Thanks to the networks established by the Shakespeare Centre, China, the Institute was visited in November 2024 by Professor Huang Bikang of Peking University. Professor Bikang is a leading Shakespearean scholar who has translated some of the work of Shakespeare’s Chinese contemporary Tang Xianzu into English blank verse. During his visit, members of the Institute’s student dramatic society staged a rehearsed reading of extracts from his translation of Tang’s masterpiece The Peony Pavilion.

News of this event reached Tang’s birthplace, Fuzhou, in Jiangxi Province. The governor has now generously invited the Shakespeare Institute Players to perform their English version of The Peony Pavilion as part of the city’s international theatre festival in late October. Extracts from a Shakespeare Institute Players production of The Tempest were seen by an estimated 80 million Chinese television viewers in 2012 – when the celebrity interviewer Luyu filmed part of the London Olympics special edition of her chat show A Date with Luyu in Stratford-upon-Avon. This will be the first time Institute students have performed in China. PhD student Emily C. A. Snyder’s production of The Peony Pavilion, moreover, will be seen not just in Fuzhou but in Beijing, on the campus of Peking University, as part of a double bill with an experimental Chinese performance of A Midsummer Night’s Dream. Panel discussions and talks on intercultural theatre will accompany the performances in both cities.

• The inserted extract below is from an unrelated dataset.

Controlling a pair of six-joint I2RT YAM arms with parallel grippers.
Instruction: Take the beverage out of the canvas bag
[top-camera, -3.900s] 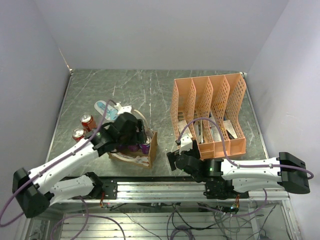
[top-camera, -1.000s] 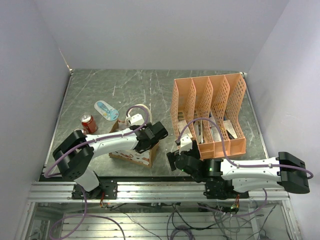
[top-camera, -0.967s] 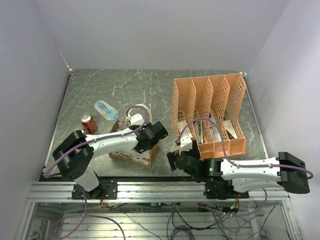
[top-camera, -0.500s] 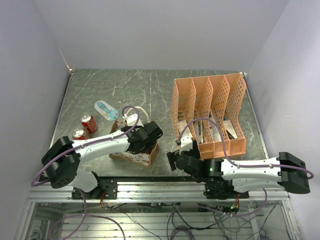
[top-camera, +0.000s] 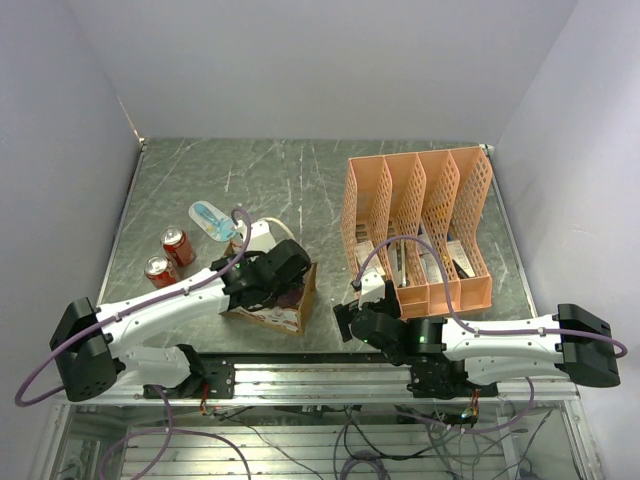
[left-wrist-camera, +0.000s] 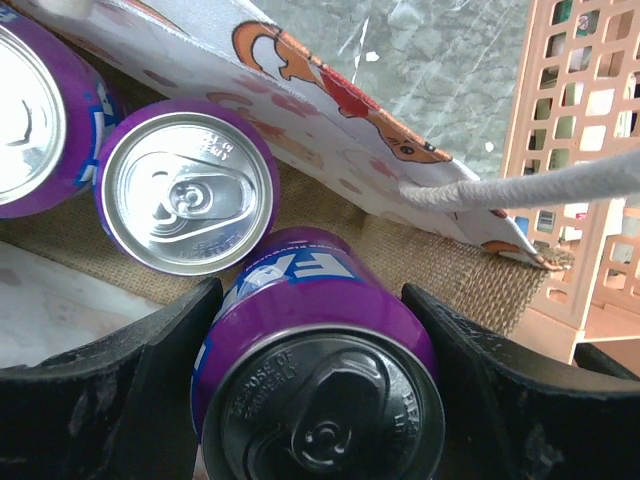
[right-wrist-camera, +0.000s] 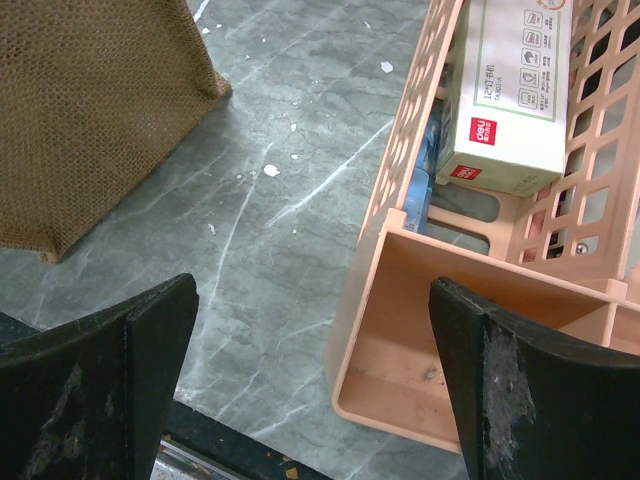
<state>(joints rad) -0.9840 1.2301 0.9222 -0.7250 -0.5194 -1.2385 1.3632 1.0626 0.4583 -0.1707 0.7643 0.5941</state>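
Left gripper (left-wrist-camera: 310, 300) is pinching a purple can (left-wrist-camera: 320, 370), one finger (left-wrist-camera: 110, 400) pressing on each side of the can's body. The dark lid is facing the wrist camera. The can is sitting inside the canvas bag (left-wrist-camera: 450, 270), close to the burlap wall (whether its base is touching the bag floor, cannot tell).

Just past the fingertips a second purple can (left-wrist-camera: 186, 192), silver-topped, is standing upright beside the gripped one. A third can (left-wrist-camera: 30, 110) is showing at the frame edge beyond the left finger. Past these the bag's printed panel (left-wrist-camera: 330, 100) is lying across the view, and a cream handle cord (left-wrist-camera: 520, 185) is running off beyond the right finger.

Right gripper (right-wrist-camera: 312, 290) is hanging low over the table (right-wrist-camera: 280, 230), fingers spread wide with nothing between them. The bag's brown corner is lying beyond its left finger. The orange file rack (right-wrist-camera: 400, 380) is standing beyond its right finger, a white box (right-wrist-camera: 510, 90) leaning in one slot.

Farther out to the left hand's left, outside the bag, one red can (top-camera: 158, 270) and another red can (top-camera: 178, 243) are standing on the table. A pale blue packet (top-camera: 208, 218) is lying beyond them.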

This short Chinese tour by the Shakespeare Institute Players marks not just a milestone in the cross-border understanding of Chinese and English sixteenth-century drama, but a remarkable instance of cultural diplomacy. At the instigation of Governor Wan, the Players have sent a letter about their visit to President Xi Jinping, himself a knowledgeable reader of Shakespeare. His anticipated reply will be read out during the spectacular opening ceremony of the theatre festival in Fuzhou. Student dramatic societies rarely get to correspond with major world leaders; ours – now widely recognised as the prime destination for scholars interested in the Chinese reception of Shakespeare - is truly a university which provides its postgraduate students with very special opportunities.